The sample comprised 1 eye randomly selected of 66 healthy volunteers, subdivided into two refractive groups by mean spherical equivalent (MSE): 33 emmetropes with MSE ± 0.50D (mean MSE 0.08 ± 0.41; mean age 40.27 ± 16.13 years, range 18-78) and 33 myopic subjects with MSE -1.00 to -9.30D (mean MSE -4.51 ± 2.56; mean age 36.78± 15.00 years, range 20-73). Groups were matched for age, gender and ethnicity. Ocular perfusion was assessed using CDI for the ophthalmic artery (OA), central retinal artery (CRA) and short posterior ciliary arteries (SPCA), Heidelberg Retinal Flowmeter (HRF) for retinal microcirculation and Ocular Blood Flow Analyser (OBFA) for the pulsatile ocular blood flow (POBF) at each of 2 sessions: baseline (B1, breathing room air) and during isoxic hypercapnia (end tidal pCPO2 increased 15% above B1 with constant O2 supply). Blood pressure (BP), intraocular pressure (IOP), and body mass index (BMI) were also recorded.Two-tailed paired student t-test and repeated measure ANOVA were used to analyse the effect of increased pCPO2 breathing on haemodynamic parameters.
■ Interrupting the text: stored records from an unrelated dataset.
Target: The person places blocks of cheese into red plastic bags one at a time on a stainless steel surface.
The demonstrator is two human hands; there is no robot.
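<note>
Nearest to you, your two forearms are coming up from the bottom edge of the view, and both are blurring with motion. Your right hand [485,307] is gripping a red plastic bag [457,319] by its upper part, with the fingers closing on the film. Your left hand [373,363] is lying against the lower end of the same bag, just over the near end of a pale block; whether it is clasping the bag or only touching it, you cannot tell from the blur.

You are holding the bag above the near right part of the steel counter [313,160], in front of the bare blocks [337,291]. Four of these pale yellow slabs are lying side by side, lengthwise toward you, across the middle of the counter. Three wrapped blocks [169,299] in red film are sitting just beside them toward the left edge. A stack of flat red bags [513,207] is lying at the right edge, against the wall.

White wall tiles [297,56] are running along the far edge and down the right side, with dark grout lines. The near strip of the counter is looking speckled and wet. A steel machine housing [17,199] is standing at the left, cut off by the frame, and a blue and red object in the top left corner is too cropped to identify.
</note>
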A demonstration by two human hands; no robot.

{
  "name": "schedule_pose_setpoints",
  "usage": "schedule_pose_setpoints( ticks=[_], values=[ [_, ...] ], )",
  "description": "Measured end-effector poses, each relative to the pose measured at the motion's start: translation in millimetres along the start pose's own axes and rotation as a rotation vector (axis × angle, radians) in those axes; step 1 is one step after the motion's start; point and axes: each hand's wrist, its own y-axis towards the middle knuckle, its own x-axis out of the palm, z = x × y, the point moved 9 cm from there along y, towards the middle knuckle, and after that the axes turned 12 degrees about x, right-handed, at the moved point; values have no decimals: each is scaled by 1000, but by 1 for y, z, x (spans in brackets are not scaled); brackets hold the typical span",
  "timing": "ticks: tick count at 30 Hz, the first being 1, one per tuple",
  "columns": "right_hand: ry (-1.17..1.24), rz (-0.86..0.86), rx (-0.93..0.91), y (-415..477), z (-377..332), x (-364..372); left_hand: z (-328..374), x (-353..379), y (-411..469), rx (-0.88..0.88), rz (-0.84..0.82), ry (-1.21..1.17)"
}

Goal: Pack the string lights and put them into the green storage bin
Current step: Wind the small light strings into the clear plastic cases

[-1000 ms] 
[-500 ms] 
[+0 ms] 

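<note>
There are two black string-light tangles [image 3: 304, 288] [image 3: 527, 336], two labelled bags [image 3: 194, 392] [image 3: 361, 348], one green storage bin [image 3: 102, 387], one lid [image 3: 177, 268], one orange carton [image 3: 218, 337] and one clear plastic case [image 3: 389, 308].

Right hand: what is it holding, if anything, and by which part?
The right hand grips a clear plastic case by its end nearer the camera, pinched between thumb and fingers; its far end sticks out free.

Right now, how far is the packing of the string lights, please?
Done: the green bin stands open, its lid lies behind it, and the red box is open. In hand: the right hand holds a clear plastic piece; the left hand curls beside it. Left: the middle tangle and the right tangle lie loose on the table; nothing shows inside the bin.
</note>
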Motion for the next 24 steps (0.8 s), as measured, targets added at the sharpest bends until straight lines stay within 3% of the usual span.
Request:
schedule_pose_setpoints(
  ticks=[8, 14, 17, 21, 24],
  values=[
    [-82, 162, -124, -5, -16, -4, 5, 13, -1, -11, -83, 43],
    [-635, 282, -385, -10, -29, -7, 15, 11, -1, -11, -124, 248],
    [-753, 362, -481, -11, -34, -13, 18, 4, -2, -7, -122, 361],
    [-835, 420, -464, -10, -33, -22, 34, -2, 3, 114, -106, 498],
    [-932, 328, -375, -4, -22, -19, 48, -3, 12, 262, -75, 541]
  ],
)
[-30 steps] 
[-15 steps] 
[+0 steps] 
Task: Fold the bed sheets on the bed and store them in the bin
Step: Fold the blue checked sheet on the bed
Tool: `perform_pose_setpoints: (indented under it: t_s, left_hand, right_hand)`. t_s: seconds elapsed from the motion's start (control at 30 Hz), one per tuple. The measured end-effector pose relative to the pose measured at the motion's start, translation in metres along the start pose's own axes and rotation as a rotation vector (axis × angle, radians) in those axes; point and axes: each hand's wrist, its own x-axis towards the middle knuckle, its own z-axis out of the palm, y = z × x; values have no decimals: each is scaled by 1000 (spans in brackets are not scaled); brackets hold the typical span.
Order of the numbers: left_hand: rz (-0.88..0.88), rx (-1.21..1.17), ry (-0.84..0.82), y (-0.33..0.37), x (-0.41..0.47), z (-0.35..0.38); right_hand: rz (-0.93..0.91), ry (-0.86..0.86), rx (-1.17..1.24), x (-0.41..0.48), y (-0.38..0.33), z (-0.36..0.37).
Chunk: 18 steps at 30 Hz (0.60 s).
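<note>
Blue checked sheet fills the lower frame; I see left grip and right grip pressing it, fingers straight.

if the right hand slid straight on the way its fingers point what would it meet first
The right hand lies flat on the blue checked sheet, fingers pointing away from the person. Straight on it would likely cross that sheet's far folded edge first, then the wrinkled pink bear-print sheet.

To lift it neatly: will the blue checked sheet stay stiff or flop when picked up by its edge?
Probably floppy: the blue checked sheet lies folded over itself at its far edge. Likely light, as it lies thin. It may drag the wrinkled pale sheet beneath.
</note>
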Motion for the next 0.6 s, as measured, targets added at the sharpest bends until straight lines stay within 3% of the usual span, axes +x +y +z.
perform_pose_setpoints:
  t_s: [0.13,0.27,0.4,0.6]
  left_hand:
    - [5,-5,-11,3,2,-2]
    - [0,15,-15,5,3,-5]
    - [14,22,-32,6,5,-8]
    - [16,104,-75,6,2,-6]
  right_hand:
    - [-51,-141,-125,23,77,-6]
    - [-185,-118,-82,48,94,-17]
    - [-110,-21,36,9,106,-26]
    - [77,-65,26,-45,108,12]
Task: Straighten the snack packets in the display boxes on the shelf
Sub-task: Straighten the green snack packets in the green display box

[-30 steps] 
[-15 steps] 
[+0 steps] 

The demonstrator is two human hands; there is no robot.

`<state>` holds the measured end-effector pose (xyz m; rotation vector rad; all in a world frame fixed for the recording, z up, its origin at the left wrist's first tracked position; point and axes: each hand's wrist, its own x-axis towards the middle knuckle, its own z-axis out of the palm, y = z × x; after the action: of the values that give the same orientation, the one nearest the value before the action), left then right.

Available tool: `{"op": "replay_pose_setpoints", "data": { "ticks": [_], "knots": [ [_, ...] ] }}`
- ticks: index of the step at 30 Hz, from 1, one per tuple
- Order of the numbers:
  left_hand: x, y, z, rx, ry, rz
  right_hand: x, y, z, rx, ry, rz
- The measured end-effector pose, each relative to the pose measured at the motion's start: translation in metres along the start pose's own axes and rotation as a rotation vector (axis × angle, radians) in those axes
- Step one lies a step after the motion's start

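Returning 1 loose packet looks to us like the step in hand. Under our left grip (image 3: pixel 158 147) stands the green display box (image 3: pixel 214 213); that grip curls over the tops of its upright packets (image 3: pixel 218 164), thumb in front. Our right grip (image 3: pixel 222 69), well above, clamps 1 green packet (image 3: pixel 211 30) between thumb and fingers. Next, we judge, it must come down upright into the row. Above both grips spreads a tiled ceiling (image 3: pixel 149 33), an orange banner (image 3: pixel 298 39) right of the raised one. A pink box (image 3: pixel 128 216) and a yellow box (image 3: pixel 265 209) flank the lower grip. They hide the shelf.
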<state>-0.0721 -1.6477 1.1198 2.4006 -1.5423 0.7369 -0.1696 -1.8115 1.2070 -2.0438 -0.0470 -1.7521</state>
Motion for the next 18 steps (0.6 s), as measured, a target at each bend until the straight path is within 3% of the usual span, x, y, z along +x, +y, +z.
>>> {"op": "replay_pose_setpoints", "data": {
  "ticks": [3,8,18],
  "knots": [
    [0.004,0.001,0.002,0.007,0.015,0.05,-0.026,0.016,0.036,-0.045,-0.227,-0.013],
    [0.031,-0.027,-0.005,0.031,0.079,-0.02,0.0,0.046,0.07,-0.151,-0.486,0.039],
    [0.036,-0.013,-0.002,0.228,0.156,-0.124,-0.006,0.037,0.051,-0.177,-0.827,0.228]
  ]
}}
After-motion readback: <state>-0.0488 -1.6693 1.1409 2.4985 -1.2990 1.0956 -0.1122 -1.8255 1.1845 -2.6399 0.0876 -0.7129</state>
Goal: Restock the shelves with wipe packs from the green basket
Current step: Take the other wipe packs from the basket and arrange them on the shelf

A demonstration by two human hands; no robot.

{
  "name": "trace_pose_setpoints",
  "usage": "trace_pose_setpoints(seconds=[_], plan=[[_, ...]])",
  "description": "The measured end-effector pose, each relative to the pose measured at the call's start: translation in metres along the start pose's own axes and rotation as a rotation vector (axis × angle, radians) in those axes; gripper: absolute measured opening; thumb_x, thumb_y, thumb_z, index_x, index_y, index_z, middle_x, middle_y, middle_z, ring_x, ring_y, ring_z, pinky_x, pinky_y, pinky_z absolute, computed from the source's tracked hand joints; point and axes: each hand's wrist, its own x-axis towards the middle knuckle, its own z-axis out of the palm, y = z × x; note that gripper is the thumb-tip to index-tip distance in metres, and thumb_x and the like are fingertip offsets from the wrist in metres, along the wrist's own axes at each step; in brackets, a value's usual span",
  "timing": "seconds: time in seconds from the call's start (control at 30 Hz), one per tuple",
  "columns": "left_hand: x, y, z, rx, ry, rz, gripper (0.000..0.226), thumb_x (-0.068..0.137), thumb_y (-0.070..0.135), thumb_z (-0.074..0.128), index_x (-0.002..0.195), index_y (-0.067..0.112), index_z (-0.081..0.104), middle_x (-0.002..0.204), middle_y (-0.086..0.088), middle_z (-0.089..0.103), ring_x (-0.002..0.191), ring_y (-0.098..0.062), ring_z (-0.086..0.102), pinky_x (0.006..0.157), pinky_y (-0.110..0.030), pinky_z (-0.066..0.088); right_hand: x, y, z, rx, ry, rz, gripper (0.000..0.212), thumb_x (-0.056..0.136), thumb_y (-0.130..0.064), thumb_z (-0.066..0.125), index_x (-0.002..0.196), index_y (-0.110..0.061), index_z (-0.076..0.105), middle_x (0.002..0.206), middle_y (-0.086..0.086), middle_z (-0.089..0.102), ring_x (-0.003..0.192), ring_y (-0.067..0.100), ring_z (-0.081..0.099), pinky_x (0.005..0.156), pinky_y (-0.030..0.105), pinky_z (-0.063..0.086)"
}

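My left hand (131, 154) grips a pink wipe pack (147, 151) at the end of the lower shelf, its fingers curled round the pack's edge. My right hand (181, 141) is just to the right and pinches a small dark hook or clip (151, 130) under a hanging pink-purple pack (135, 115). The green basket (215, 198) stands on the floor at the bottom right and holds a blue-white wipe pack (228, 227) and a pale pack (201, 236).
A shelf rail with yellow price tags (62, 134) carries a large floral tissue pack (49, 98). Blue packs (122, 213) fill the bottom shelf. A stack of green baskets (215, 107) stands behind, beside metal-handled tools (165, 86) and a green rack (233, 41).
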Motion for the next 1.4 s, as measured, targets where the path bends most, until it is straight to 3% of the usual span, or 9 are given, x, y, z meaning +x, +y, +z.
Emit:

At baseline no differences in age, BMI, systemic BP, mean arterial pressure (MAP) or ocular perfusion pressure (OPP) were found between myopes and emmetropes. During hypercapnia, emmetropes experienced an increase in OA peak systolic velocity (PSv) and OA resistance index (RI) (p=0.008; p=0.019), while in myopes there was a significant increase in MAP (p=0.023), ocular pulse volume (p=0.038) and POBF (p=0.011)
These data suggest a defective ocular haemodynamic autoregulation, even in low-moderate degrees of myopia. Furthermore, the basis of these vascular defects may lie in autonomic dysregulation in myopic patients.